**Data section**
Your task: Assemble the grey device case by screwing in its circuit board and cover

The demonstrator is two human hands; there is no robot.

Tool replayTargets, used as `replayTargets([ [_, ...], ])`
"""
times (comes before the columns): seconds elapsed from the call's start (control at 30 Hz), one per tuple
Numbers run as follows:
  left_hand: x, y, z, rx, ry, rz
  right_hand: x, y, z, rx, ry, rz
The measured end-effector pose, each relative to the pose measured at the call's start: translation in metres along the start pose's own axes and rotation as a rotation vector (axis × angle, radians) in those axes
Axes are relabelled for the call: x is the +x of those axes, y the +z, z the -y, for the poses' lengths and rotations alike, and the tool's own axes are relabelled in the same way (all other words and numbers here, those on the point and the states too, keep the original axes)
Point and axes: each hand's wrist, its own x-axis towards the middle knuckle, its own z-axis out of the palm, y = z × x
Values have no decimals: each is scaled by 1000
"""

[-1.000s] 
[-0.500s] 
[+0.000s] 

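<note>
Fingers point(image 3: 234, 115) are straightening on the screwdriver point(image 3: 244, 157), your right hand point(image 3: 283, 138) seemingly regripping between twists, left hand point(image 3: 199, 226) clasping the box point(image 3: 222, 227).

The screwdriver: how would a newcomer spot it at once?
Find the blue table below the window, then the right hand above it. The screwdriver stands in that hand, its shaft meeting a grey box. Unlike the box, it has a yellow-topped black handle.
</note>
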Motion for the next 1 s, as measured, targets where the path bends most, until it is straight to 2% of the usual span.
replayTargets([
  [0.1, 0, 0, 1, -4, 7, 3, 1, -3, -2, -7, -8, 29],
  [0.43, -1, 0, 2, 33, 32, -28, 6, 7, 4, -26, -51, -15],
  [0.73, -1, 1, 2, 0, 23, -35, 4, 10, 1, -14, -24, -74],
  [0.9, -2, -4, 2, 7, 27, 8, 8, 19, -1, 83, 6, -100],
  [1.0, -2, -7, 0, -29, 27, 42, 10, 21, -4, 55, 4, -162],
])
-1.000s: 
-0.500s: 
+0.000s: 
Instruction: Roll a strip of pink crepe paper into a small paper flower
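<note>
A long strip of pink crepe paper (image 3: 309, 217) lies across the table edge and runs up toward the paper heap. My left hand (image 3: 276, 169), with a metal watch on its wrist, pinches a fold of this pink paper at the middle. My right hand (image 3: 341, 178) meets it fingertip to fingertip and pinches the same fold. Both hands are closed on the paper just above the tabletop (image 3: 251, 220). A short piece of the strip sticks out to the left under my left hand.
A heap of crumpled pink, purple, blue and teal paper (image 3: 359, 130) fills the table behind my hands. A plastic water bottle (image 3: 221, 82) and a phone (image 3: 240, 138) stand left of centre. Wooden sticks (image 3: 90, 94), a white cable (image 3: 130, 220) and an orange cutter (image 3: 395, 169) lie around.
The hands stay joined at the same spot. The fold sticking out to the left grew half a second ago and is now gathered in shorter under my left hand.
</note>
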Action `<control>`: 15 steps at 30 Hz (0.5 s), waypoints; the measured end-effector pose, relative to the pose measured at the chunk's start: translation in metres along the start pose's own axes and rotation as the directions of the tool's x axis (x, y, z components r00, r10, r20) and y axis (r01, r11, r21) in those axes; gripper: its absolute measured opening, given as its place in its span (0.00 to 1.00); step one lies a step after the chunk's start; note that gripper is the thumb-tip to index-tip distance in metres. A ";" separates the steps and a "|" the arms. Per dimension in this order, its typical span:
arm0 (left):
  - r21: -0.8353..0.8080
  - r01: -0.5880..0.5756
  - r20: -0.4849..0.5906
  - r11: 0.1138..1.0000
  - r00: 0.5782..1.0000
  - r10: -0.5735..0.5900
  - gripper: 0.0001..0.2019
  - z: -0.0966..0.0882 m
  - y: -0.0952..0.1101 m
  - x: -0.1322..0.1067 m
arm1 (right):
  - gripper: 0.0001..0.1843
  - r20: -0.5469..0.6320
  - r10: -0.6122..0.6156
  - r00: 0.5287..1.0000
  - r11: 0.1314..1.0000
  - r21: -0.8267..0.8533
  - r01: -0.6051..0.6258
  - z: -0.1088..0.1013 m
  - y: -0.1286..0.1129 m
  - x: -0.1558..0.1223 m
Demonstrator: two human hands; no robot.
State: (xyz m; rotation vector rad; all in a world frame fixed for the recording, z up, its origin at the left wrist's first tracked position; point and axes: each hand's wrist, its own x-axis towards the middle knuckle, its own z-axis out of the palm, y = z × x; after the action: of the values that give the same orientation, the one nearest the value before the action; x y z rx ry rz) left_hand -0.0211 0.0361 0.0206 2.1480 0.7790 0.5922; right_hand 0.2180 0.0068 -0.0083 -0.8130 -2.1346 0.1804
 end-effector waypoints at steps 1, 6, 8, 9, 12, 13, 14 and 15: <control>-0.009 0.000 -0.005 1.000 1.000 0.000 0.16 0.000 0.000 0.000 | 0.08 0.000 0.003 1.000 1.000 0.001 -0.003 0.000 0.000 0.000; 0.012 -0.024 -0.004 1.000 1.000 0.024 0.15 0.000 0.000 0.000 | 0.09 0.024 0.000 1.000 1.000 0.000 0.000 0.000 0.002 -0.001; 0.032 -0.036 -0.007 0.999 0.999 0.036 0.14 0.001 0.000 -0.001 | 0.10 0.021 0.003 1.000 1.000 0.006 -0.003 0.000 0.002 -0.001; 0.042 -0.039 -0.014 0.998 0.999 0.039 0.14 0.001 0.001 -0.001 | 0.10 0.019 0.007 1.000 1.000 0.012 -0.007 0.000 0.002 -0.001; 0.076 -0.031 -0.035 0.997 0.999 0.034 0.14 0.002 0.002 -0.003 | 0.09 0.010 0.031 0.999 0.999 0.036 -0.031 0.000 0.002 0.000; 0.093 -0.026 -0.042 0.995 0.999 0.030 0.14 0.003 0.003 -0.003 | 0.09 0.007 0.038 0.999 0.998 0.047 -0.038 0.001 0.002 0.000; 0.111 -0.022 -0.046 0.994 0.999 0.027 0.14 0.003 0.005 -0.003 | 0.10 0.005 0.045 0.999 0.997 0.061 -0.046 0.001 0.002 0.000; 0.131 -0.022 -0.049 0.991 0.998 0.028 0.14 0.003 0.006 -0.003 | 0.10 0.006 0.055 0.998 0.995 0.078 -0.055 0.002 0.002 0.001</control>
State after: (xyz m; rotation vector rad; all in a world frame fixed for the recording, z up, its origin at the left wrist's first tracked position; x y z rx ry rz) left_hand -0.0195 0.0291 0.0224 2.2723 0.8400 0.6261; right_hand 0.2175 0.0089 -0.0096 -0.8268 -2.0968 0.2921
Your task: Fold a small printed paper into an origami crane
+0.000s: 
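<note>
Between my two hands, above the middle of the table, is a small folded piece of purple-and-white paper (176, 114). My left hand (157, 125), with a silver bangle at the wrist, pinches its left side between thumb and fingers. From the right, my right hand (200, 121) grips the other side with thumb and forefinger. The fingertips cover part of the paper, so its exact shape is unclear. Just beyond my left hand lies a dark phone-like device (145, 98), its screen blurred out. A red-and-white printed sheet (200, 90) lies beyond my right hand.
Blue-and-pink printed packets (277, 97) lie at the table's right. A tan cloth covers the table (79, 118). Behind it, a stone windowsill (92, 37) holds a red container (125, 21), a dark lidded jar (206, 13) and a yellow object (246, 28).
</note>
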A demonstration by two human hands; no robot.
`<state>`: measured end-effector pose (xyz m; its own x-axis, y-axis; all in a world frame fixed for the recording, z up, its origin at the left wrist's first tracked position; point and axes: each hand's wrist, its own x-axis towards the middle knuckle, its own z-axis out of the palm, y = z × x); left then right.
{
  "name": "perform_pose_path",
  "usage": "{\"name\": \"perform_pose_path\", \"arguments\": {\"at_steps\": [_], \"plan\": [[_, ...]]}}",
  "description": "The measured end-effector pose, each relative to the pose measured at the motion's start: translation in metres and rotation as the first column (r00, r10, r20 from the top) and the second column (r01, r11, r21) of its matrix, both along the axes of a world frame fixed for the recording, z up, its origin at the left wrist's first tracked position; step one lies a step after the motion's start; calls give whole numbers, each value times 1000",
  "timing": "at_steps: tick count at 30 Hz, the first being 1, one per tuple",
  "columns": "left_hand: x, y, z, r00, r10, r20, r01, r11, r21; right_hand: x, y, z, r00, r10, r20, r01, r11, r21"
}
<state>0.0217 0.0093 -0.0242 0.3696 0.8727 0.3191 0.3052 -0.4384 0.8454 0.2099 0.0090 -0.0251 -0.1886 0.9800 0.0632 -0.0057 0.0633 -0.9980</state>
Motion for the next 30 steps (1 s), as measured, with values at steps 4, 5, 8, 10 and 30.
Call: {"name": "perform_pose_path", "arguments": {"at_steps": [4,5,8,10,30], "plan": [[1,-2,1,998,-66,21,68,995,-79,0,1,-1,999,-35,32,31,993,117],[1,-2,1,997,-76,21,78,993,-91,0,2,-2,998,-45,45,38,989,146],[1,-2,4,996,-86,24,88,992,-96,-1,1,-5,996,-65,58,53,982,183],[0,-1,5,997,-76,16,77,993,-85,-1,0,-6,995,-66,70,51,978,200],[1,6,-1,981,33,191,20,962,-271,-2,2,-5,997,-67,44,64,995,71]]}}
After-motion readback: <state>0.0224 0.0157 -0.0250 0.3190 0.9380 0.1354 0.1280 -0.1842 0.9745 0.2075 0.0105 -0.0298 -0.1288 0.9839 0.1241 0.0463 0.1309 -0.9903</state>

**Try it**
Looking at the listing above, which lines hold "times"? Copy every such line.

**Answer below**
times (comes before the columns): seconds elapsed from the call's start (control at 30 Hz), one per tuple
  "description": "The measured end-effector pose, each relative to the pose measured at the motion's start: translation in metres and rotation as the first column (r00, r10, r20 from the top) and the second column (r01, r11, r21) of its matrix, both along the axes of a world frame fixed for the recording, z up, its origin at the left wrist's first tracked position; step one lies a step after the motion's start; calls give whole numbers, each value times 1000",

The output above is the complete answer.